_Your assignment_. Could you print exactly the lines of the listing below, starting at the line that has "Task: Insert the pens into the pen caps" and ending at the line that has "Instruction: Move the", and only those lines?

········

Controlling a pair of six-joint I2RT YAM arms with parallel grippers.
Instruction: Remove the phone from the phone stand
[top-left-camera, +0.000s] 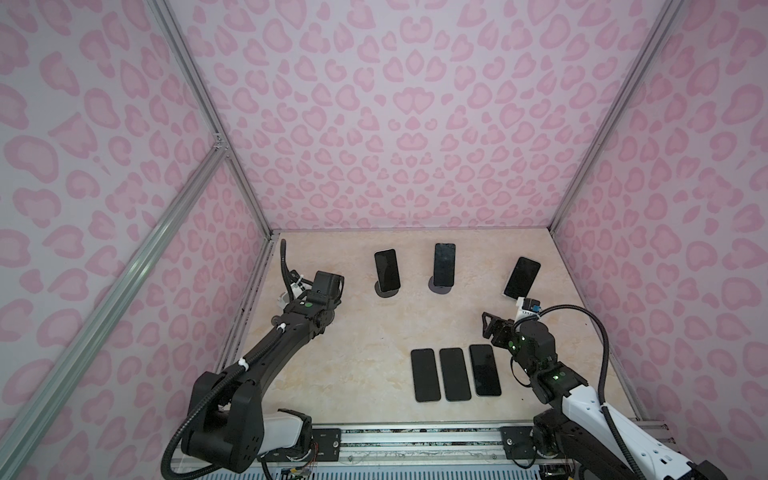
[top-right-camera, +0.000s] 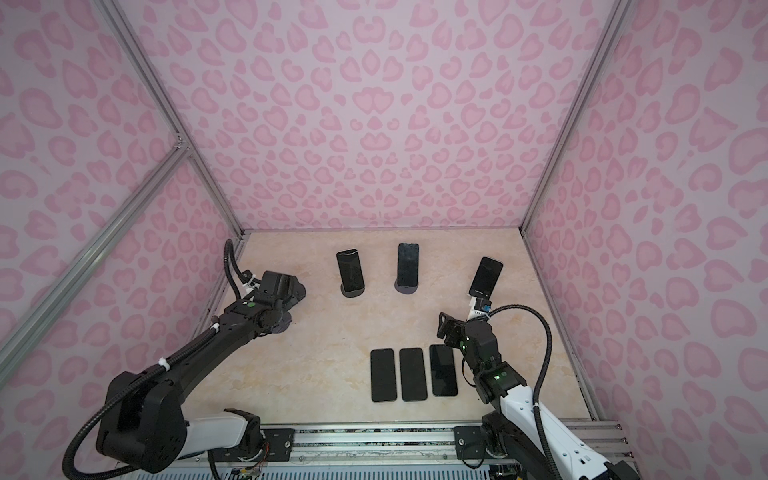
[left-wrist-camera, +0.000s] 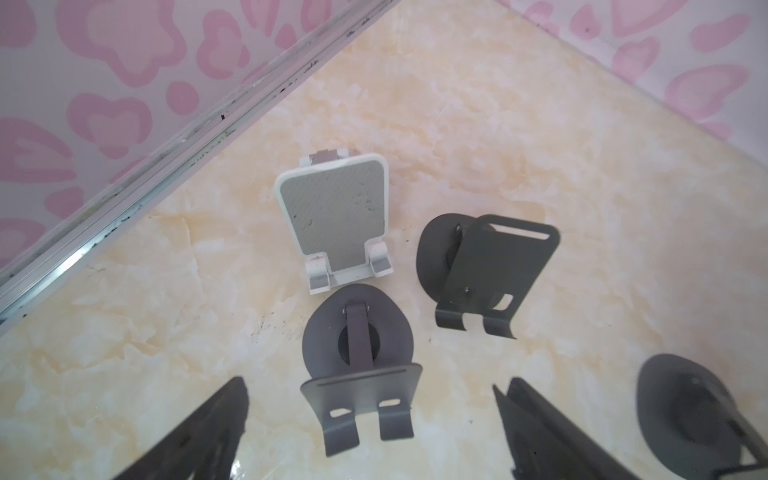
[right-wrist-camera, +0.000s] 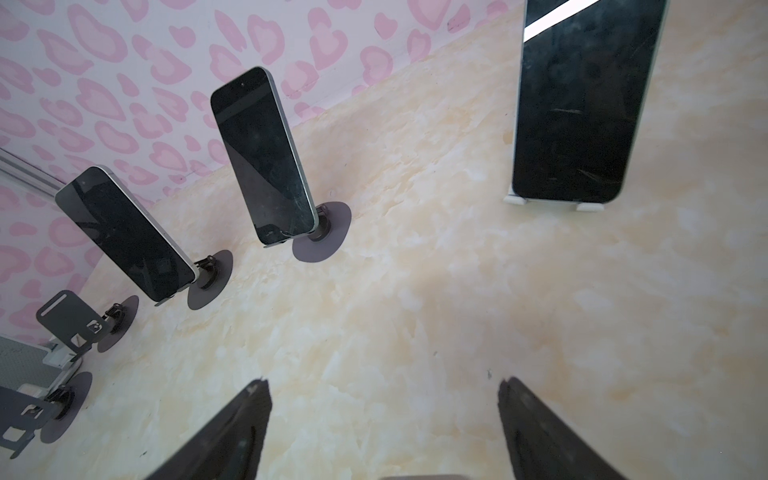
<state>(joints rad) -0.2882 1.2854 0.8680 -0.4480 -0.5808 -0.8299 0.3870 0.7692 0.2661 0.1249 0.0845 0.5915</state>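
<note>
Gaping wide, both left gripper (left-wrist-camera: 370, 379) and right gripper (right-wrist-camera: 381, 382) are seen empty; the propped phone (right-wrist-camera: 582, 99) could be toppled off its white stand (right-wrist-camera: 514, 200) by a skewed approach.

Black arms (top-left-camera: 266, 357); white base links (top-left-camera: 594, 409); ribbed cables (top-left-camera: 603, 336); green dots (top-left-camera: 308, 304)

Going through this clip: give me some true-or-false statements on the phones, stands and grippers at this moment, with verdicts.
1. Three flat phones lie side by side on the table. True.
2. The left gripper holds a phone. False: it is open and empty.
3. Three standing phones are propped on stands at the back. True.
4. The white stand in the left wrist view carries a phone. False: it is empty.
5. The right gripper is shut. False: its jaws stand apart, holding nothing.
</note>
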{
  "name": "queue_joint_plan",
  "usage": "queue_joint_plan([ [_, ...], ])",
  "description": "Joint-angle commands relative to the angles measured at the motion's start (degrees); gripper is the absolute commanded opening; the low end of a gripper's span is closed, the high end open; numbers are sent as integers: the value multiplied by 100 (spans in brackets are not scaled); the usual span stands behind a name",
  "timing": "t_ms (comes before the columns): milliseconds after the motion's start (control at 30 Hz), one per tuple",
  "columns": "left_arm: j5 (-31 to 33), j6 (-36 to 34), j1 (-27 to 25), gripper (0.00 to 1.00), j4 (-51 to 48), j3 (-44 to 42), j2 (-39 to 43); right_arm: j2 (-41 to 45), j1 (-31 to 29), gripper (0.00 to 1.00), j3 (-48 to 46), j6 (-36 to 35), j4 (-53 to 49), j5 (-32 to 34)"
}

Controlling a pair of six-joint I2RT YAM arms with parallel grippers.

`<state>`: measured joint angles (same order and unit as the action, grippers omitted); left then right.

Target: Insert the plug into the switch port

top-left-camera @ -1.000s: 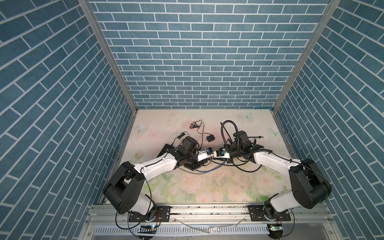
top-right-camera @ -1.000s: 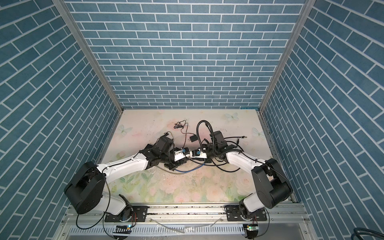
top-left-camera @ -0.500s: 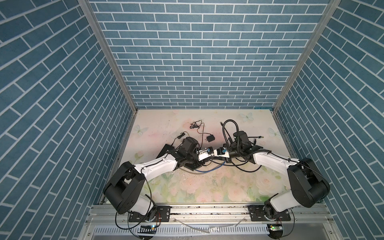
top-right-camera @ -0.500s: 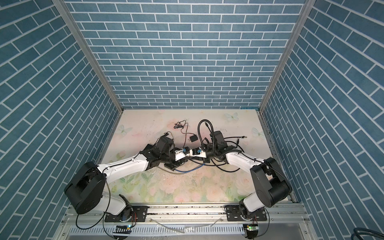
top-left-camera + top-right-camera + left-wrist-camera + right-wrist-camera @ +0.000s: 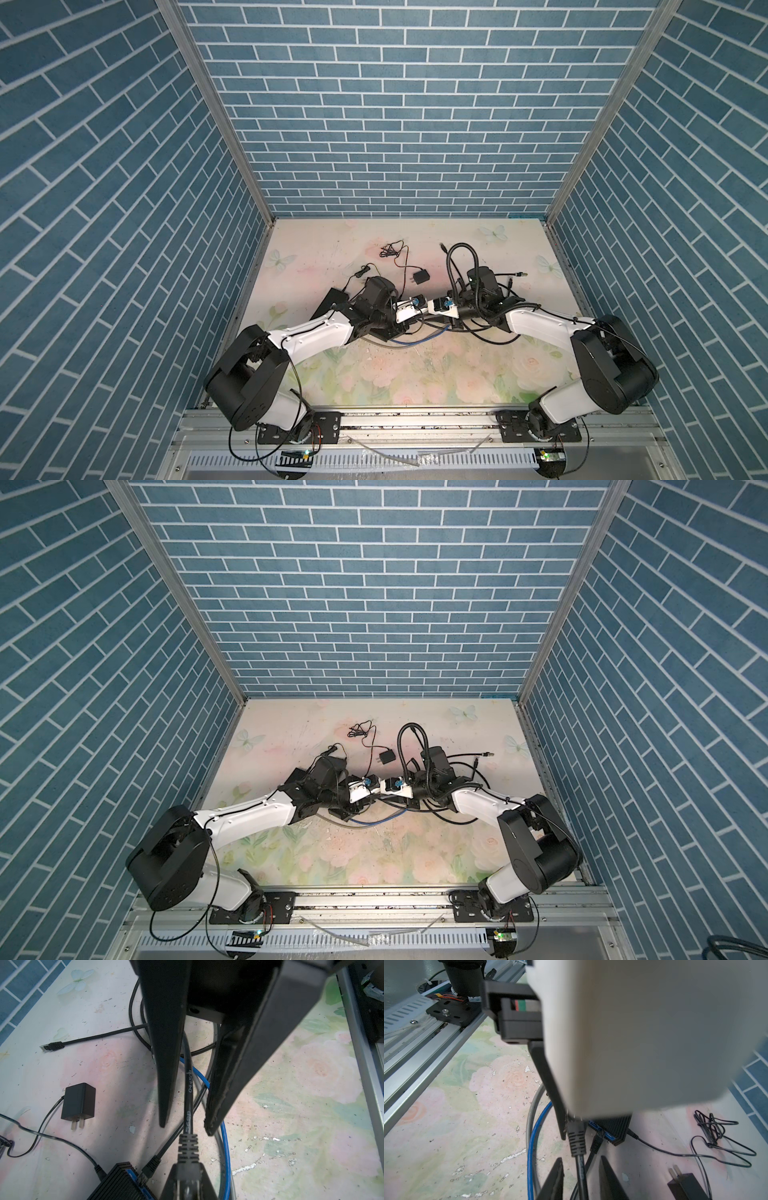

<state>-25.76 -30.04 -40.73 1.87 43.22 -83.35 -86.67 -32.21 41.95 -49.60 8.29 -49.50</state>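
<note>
Left gripper pinching the plug close to the switch.

Left wrist view: at bottom centre the plug sits clamped, its black cable running up between the spread fingers of the right gripper, gaps showing at both tips; the switch lies lower left, a thin plug seated in its blue face. Right wrist view: the plug hangs lower centre, just left of the switch, its nose hidden by the left gripper's blurred white body; right fingers flank the cable. In both top views the grippers meet mid-frame over the table, below the adapter.
</note>
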Motion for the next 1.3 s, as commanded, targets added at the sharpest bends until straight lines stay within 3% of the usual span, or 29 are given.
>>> queue_joint_plan([
  [0, -88, 49, -76, 6, 461, -116, 228, 104, -40, 30, -172, 325, 241, 196],
  [833, -21, 42, -75, 6, 678, -174, 162, -27, -181, 21, -38, 434, 499, -456],
  [1067, 5, 51, -78, 7, 783, -242, 216, -76, -208, 3, 16, 434, 500, -380],
  [1167, 128, 220, -76, 24, 785, -262, 219, -111, -212, 0, 20, 445, 511, -254],
  [1267, 493, 799, -61, 60, 573, -177, 190, -141, -216, 0, -11, 569, 624, 73],
])
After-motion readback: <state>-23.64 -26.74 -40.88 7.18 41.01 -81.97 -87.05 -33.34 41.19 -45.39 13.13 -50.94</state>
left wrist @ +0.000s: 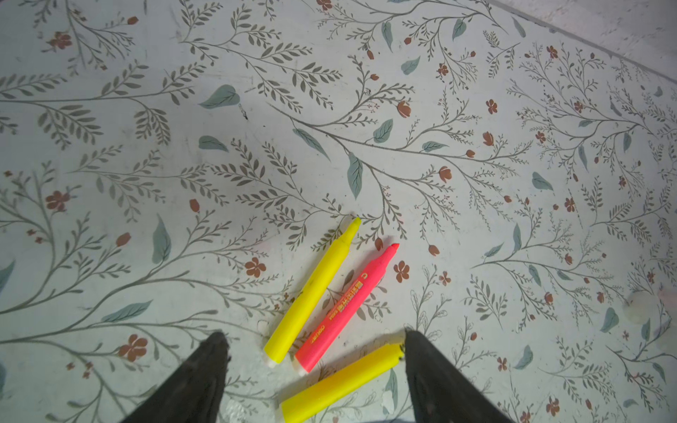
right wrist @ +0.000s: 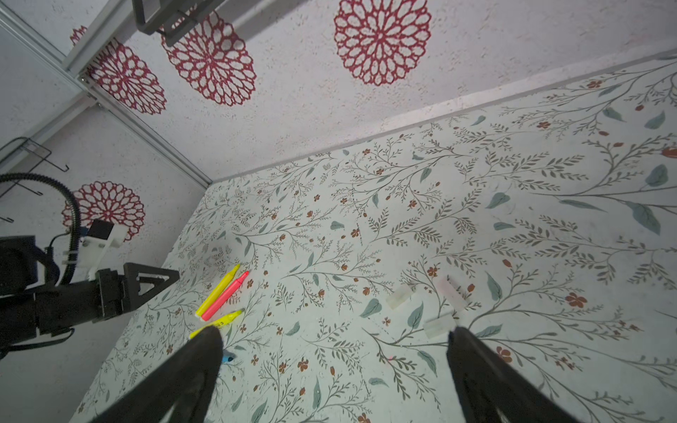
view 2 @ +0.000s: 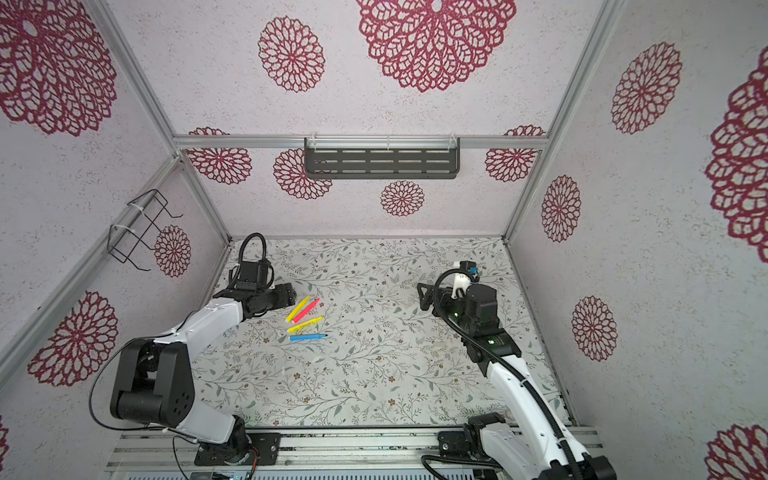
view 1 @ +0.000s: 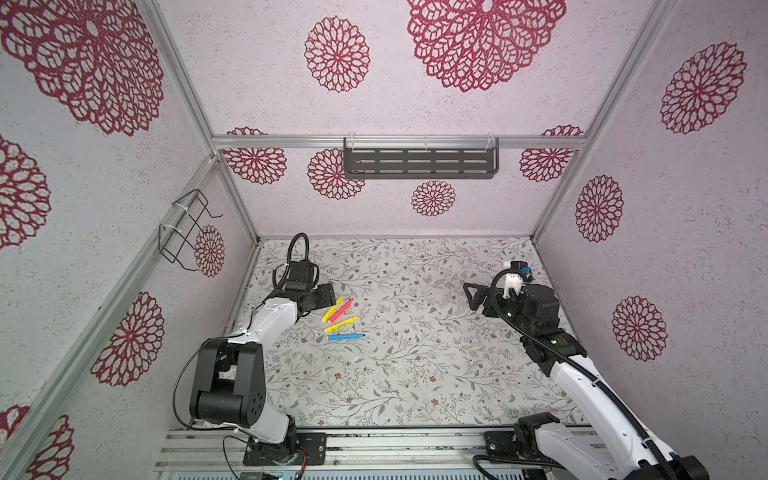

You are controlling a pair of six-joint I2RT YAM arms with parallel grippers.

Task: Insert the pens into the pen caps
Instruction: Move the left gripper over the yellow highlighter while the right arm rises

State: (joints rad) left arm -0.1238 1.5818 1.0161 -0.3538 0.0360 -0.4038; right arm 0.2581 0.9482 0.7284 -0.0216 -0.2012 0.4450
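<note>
On the table (view 1: 415, 374), left of centre in both top views, a yellow pen (view 1: 333, 308) and the red-pink pen (view 1: 341, 309) lie side by side, a second yellow pen (view 1: 342, 324) and the blue pen (view 1: 345, 336) below them. The left hand (view 1: 331, 295) hovers beside them, fingers apart, empty. The right hand (right wrist: 335, 330), fingers spread wide, hangs near the pen caps (right wrist: 399, 296).

One finger (right wrist: 198, 366) of the right claw (right wrist: 335, 329) covers most of the blue pen (right wrist: 228, 358) and the rear of a yellow pen (right wrist: 223, 319). A left claw (left wrist: 314, 334) finger hides that pen's tip. The pen caps (right wrist: 439, 326) look faint and blurred, and are too small to pick out in both top views.
</note>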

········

_Response to the task_.
Task: Insert the pens into the pen caps
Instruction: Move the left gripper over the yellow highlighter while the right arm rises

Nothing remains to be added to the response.